Work item:
Give back the data in full. Leave nothing out.
Segment Start: Data provided
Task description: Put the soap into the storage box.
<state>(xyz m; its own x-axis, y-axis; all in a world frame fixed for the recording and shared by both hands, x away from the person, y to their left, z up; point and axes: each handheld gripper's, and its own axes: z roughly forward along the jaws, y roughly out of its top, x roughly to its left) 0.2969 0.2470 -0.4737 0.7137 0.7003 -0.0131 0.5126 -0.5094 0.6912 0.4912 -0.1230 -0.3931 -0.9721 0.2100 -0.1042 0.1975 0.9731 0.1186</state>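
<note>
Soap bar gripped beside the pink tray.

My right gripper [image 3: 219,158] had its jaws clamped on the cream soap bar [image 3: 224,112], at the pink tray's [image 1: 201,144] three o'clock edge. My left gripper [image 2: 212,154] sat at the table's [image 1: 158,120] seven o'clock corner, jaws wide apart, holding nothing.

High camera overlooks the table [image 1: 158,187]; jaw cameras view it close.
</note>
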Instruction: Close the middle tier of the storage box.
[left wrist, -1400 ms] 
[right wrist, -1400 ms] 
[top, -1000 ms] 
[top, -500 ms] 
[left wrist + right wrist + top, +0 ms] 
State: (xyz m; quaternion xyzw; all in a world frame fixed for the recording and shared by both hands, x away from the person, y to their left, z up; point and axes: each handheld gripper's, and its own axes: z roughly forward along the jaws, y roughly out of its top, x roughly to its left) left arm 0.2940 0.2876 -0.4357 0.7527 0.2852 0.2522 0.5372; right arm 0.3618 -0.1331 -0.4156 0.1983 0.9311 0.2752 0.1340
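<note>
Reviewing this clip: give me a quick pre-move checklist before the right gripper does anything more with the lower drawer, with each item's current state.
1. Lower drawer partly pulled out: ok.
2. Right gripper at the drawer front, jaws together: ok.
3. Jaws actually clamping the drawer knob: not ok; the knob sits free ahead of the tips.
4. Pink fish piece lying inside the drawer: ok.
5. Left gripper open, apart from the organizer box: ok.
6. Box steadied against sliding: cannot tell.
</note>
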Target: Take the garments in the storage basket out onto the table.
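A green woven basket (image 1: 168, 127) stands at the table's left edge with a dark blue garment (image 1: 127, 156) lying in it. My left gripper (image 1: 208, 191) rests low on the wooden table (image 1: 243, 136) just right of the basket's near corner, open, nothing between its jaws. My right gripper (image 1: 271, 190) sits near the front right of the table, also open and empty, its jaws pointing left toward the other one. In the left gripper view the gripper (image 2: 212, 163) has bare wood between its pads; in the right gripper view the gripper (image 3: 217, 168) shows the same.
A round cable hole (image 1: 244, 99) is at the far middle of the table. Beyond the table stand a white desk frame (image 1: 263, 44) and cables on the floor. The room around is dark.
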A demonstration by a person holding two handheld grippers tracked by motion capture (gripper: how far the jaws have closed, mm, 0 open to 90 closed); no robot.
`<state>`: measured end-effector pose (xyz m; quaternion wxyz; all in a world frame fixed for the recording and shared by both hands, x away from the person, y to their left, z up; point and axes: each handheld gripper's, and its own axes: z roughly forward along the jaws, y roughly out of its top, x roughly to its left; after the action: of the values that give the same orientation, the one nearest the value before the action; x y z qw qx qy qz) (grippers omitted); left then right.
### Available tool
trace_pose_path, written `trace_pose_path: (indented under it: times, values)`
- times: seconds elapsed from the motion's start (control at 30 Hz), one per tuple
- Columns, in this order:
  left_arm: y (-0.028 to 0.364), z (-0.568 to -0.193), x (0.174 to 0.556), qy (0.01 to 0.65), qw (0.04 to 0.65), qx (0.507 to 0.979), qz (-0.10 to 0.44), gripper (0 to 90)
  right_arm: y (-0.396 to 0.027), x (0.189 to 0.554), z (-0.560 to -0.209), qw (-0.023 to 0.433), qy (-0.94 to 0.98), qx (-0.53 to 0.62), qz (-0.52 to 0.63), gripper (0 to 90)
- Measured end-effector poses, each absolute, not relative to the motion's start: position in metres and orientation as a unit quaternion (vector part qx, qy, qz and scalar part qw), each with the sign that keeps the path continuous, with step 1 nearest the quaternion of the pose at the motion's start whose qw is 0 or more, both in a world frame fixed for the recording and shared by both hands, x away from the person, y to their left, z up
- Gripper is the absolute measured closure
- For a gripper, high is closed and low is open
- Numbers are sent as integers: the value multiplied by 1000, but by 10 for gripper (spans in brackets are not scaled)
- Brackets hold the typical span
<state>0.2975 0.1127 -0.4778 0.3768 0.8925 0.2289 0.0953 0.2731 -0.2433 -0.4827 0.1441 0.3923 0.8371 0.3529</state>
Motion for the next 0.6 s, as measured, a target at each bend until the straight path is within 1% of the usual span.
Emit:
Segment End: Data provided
Task output:
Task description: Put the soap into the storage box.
<state>(xyz m; its own x-axis, y-axis; all in a world frame fixed for the recording and shared by both hands, x away from the person, y to their left, z up; point and axes: each handheld gripper's, and its own axes: z roughly forward along the jaws, y roughly out of its top, x roughly to its left) 0.2969 0.2470 -0.4737 0.7137 0.7003 -0.0131 0.5126 -0.5094 0.6912 0.4912 -0.1230 -0.3931 -0.9721 0.2100 -0.1042 0.1975 0.9731 0.1186</state>
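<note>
Soap bar gripped beside the pink tray.

My right gripper [image 3: 219,158] had its jaws clamped on the cream soap bar [image 3: 224,112], at the pink tray's [image 1: 201,144] three o'clock edge. My left gripper [image 2: 212,154] sat at the table's [image 1: 158,120] seven o'clock corner, jaws wide apart, holding nothing.

High camera overlooks the table [image 1: 158,187]; jaw cameras view it close.
</note>
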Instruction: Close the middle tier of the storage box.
[left wrist, -1400 ms] 
[right wrist, -1400 ms] 
[top, -1000 ms] 
[top, -500 ms] 
[left wrist + right wrist + top, +0 ms] 
State: (xyz m; quaternion xyzw; all in a world frame fixed for the recording and shared by both hands, x away from the person, y to their left, z up; point and axes: each handheld gripper's, and its own axes: z roughly forward along the jaws, y roughly out of its top, x roughly to its left) left arm 0.2940 0.2876 -0.4357 0.7527 0.2852 0.2522 0.5372; right arm 0.3618 -0.1331 -0.4156 0.1983 0.9311 0.2752 0.1340
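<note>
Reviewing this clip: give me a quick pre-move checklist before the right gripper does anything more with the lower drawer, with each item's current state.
1. Lower drawer partly pulled out: ok.
2. Right gripper at the drawer front, jaws together: ok.
3. Jaws actually clamping the drawer knob: not ok; the knob sits free ahead of the tips.
4. Pink fish piece lying inside the drawer: ok.
5. Left gripper open, apart from the organizer box: ok.
6. Box steadied against sliding: cannot tell.
</note>
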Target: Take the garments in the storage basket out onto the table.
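A green woven basket (image 1: 168, 127) stands at the table's left edge with a dark blue garment (image 1: 127, 156) lying in it. My left gripper (image 1: 208, 191) rests low on the wooden table (image 1: 243, 136) just right of the basket's near corner, open, nothing between its jaws. My right gripper (image 1: 271, 190) sits near the front right of the table, also open and empty, its jaws pointing left toward the other one. In the left gripper view the gripper (image 2: 212, 163) has bare wood between its pads; in the right gripper view the gripper (image 3: 217, 168) shows the same.
A round cable hole (image 1: 244, 99) is at the far middle of the table. Beyond the table stand a white desk frame (image 1: 263, 44) and cables on the floor. The room around is dark.
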A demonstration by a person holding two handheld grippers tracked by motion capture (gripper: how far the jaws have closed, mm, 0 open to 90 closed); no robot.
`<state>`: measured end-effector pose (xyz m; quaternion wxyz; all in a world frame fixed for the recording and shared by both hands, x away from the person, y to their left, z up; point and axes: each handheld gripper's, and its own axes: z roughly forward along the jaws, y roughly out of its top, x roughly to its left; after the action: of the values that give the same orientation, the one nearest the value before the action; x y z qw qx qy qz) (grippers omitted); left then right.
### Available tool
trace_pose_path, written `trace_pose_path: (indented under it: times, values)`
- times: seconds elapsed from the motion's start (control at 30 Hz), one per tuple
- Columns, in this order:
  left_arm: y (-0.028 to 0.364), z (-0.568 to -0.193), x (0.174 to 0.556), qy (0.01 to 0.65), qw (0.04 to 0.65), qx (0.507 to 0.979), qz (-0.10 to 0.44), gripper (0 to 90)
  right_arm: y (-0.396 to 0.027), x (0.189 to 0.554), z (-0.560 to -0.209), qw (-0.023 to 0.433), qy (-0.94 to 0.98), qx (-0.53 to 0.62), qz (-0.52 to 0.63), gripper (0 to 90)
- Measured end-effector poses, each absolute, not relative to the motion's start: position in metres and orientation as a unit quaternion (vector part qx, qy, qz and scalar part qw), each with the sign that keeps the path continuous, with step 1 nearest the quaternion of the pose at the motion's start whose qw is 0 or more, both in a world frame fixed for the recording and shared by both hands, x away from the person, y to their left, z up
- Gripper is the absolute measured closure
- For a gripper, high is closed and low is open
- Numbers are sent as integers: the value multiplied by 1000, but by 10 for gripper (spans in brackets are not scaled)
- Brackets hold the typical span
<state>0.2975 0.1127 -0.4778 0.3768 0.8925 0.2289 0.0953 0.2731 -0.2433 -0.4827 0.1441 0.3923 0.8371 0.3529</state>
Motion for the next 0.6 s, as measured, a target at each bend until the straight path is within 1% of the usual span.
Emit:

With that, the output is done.